What's with the pits who have ears that naturally stand up? Where does this come from? And are all pits feet webbed? A friend of mine has a male who's ear stand straight up without any altering. And his feet are "webbed"..... my females feet don't look like his? Just curious


----------



## Elvisfink (Oct 13, 2008)

My little AST Tweak has full pricked ears. When she was younger she had a very nice natural ear set. At around the age of 6 she came down with something like Bells Palsy and ever since then her ears have stood straight up. She looks like a donkey but we love her to death.


----------



## ilovemypitbulls1989 (Nov 29, 2008)

Hmmm. Well what about puppies...you know when their ears start to flat down and stuff....what if they go up instead of down? I've seen a couple pups like this too.


----------



## Patch-O-Pits (Jan 12, 2008)

Funky ears are perfectly normal in this breed. Part of why you don't see it even more is because so many crop the ears.

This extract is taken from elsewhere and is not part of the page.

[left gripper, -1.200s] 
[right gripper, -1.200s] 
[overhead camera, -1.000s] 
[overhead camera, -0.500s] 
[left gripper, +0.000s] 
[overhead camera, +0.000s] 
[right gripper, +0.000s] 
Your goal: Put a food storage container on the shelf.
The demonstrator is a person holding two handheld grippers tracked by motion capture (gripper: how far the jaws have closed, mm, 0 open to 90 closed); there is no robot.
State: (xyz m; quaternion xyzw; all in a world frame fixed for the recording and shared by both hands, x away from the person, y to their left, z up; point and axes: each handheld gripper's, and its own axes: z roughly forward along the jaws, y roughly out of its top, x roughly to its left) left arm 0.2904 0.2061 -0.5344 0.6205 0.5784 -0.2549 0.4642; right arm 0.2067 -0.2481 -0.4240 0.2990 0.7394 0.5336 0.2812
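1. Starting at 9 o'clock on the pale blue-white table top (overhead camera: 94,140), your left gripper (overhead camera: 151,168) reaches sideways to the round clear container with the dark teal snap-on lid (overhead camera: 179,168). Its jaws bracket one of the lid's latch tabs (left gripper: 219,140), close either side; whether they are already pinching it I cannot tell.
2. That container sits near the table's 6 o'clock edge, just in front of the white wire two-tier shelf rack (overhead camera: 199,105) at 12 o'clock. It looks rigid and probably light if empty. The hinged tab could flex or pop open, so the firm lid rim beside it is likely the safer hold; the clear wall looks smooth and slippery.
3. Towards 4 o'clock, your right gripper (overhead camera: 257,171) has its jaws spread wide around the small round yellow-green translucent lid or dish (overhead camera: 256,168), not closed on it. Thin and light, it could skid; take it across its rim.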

Ears position doesn't effect performance/working ability so really IMO is not a big deal.


----------



## reddoggy (Jan 31, 2008)

LOL Patch! This coming from someone who owns gorgeous dogs with beautiful ears! Hehehehehe. 
Elvisfink, that is a pretty AST.
My girl Sweet Pea had prick ears going for almost a year and then they sat down one day and hardly ever come up anymore. Like Patch o Pits said, funky ears are pretty common in the breed.


----------



## chic4pits (Aug 25, 2008)

yea all the males i've owned have webbed feet. my female( i have a pic of her in my photos) her ears have always stood up on their own. now that she is older her left one has started to flop over a little, but it's cute on her, she's petite , so her big ol' ears just give her personality i think.


----------



## Luv4PitBulls (Sep 21, 2008)

From my understanding, some have webbed feet and some dont. Normally, pitties with natural standing ears are called bat ears or prick ears. I've had a handsome bat eared pittie


----------



## ilovemypitbulls1989 (Nov 29, 2008)

Hmmm. I didn't know if it had to do with a "type" of pit or maybe if it came from a certain bloodline somewhere along the way? It semi facinates me I guess. Gives them a little bit more personality


----------



## PeanutsMommy (Sep 21, 2008)

my dads apbt Jade when we first got her her ears were naturally down then when she was almost 6 months they poped straight up and havent been down since she will be 4 years old in january, she is a full prick ears. my boy has natural ears and they do all kinds of things..i always say Peanut has his personality and his ears have their own


----------